The FBI on Wednesday included a Haitian gang leader on its list of the 10 most wanted fugitives for the kidnapping and murder of U.S. missionaries in Haiti, but acknowledged that his capture will be a complicated task in a nation mired in chaos.
Along with the announcement, the U.S. State Department said it will pay up to $2 million for information leading to the arrest of Vitel’Homme Innocent, known only by his first name. The man has already been formally charged in the U.S. for the armed kidnapping of 16 Christian missionaries in 2021, and for the murder of missionary Marie Franklin and the kidnapping of her husband, Jean, in 2022.
Most of the first Christian Aid Ministries group, which included five children, escaped after 61 days in captivity and the others were released. Jean Franklin was released after three weeks when his family paid a ransom.
According to the FBI, Vitel’Homme heads the Kraze Bayre gang and worked in conjunction with the 400 Mawozo gang to carry out the kidnappings. The agency believes Vitel’Homme is still in Haiti and could face the death penalty in the United States should he be captured and convicted of Franklin’s murder.
“He’s a threat to the island and he’s clearly a threat to U.S. citizens,” Jeffrey B. Veltri, special agent in charge of the FBI’s Miami office, told a news conference.
Veltri acknowledged that even if authorities had information about Vitel’Homme’s location, his capture would be complicated by the chaos in Haiti. Just Wednesday, a heavily armed gang stormed a hospital and took hundreds of women, children and newborns hostage.
The country’s gangs have become more powerful than the government since the assassination of President Jovenel Moïse in 2021, and have better and higher caliber weapons than the police.
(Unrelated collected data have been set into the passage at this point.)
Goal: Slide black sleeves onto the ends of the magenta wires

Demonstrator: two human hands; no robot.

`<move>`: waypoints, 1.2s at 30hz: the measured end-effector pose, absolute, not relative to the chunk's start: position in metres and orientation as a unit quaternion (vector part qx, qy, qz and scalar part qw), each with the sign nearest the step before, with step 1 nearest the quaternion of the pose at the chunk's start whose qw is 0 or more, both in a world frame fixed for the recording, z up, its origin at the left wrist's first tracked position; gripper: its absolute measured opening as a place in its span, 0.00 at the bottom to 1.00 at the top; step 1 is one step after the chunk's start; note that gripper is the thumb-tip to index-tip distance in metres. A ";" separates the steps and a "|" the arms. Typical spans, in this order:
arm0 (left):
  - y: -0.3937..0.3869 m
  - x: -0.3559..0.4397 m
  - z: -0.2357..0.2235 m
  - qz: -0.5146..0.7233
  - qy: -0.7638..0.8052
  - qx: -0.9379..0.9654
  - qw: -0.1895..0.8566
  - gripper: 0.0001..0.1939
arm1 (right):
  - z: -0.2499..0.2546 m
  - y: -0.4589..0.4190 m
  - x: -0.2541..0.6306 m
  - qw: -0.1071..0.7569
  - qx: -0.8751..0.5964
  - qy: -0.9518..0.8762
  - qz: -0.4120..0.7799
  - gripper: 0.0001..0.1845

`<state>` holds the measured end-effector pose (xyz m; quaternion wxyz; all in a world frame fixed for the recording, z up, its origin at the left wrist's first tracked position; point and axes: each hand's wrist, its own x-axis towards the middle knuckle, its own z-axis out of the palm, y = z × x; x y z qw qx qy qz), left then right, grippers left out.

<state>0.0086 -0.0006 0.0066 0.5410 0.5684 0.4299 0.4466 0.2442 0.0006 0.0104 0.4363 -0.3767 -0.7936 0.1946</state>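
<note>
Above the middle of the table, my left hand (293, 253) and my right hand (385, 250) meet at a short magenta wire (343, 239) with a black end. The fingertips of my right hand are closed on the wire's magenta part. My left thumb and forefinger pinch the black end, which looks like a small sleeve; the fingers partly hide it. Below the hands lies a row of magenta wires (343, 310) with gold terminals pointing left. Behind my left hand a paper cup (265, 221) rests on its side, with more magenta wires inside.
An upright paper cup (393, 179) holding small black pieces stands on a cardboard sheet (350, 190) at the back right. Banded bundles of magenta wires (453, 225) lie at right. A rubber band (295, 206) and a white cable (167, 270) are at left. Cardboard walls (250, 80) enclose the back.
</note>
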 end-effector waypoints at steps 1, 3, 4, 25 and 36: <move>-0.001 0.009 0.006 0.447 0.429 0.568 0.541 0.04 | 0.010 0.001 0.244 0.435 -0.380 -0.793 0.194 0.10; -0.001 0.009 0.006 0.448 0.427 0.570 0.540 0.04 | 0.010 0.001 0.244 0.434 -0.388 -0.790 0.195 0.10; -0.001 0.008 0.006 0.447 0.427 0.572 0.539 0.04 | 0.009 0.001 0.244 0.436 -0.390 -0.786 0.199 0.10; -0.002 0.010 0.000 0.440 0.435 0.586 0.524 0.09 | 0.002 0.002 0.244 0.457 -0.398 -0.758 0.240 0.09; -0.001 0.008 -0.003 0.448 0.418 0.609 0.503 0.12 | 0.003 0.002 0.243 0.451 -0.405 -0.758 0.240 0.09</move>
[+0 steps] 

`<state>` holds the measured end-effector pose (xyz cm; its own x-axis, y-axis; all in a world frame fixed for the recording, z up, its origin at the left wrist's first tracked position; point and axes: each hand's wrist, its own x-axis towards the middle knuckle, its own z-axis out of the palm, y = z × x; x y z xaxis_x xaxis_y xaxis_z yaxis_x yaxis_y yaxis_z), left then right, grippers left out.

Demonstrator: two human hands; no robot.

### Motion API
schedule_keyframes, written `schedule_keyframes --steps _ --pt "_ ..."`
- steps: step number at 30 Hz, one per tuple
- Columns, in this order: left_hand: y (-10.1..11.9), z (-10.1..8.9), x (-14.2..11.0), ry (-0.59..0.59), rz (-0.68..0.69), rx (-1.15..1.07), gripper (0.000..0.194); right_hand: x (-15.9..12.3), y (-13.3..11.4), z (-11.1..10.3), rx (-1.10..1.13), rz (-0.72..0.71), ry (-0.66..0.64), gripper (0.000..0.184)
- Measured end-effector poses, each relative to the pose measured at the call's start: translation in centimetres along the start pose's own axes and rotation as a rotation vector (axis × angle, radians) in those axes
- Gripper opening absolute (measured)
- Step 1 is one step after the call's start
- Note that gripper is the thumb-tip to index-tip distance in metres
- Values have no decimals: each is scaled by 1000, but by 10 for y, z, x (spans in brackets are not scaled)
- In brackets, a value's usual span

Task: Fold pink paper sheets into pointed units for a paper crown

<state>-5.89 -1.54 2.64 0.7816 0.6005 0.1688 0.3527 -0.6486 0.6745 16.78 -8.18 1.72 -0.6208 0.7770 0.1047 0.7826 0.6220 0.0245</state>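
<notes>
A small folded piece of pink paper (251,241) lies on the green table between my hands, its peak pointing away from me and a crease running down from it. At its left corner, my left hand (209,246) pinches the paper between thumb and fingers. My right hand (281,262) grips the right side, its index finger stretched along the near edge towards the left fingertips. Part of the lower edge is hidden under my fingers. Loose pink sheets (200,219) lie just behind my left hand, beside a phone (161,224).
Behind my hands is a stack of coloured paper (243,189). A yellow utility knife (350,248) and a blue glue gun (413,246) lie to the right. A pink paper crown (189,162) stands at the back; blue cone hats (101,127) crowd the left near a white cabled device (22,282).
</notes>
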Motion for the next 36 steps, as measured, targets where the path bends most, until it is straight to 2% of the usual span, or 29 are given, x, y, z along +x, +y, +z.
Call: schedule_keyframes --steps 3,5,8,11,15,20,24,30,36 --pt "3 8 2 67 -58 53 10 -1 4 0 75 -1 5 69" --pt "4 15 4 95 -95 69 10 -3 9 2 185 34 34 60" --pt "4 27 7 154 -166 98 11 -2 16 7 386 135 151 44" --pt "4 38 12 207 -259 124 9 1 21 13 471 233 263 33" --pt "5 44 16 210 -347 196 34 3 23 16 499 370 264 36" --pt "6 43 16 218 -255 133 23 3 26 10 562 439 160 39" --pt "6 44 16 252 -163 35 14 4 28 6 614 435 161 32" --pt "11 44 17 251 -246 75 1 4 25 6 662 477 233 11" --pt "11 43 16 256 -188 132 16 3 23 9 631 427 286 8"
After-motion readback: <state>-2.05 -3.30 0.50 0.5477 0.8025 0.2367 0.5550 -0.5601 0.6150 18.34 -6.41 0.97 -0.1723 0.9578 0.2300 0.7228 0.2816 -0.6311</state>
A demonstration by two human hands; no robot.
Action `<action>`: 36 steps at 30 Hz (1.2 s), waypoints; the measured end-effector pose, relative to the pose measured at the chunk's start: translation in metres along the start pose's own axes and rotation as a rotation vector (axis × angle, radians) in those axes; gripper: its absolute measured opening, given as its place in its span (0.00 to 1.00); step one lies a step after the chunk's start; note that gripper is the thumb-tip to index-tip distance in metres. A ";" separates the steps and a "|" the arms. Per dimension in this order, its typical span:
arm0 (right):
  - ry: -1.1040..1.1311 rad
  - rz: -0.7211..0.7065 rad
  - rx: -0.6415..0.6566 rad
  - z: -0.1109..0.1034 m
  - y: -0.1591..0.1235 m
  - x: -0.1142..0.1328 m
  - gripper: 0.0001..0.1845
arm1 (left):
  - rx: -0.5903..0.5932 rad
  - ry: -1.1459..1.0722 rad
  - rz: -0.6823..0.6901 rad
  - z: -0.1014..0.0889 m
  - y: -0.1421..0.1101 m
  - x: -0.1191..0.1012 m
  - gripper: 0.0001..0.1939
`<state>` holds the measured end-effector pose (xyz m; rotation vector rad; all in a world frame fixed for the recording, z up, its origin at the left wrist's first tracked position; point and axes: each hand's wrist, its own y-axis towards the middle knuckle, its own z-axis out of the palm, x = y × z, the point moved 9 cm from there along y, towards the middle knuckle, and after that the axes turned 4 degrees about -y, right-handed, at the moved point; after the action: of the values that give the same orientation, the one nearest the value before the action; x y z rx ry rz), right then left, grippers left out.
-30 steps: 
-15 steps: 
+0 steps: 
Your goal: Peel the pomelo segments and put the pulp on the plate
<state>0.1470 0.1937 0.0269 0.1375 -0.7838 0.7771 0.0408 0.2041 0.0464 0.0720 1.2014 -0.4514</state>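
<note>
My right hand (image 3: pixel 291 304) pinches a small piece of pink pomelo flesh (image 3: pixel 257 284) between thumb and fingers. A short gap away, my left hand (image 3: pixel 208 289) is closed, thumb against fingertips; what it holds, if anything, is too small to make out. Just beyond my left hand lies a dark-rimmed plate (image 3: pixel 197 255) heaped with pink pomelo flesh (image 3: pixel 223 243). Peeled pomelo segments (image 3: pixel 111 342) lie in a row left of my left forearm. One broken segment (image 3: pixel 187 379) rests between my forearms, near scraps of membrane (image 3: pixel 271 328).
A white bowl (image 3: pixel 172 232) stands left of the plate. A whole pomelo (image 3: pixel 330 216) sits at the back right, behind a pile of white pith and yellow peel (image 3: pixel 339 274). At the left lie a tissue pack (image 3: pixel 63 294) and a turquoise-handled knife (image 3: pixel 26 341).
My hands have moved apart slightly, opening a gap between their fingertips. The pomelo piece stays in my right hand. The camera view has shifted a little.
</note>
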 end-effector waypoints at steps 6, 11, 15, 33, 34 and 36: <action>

Leaders of the armed groups continue to operate in impunity, evading previous UN sanctions and criminal charges brought by U.S. federal authorities.
The UN Security Council approved in early October the deployment of a Kenyan-led multinational force to help combat the gangs, but the Caribbean nation’s leaders are now reluctant. They say Kenyan personnel need further training and funding, and have not announced a deployment date.
Veltri said that if Vitel’Homme is located, “we will work with our international partners, but it is an ongoing process. … Haiti presents unique challenges.”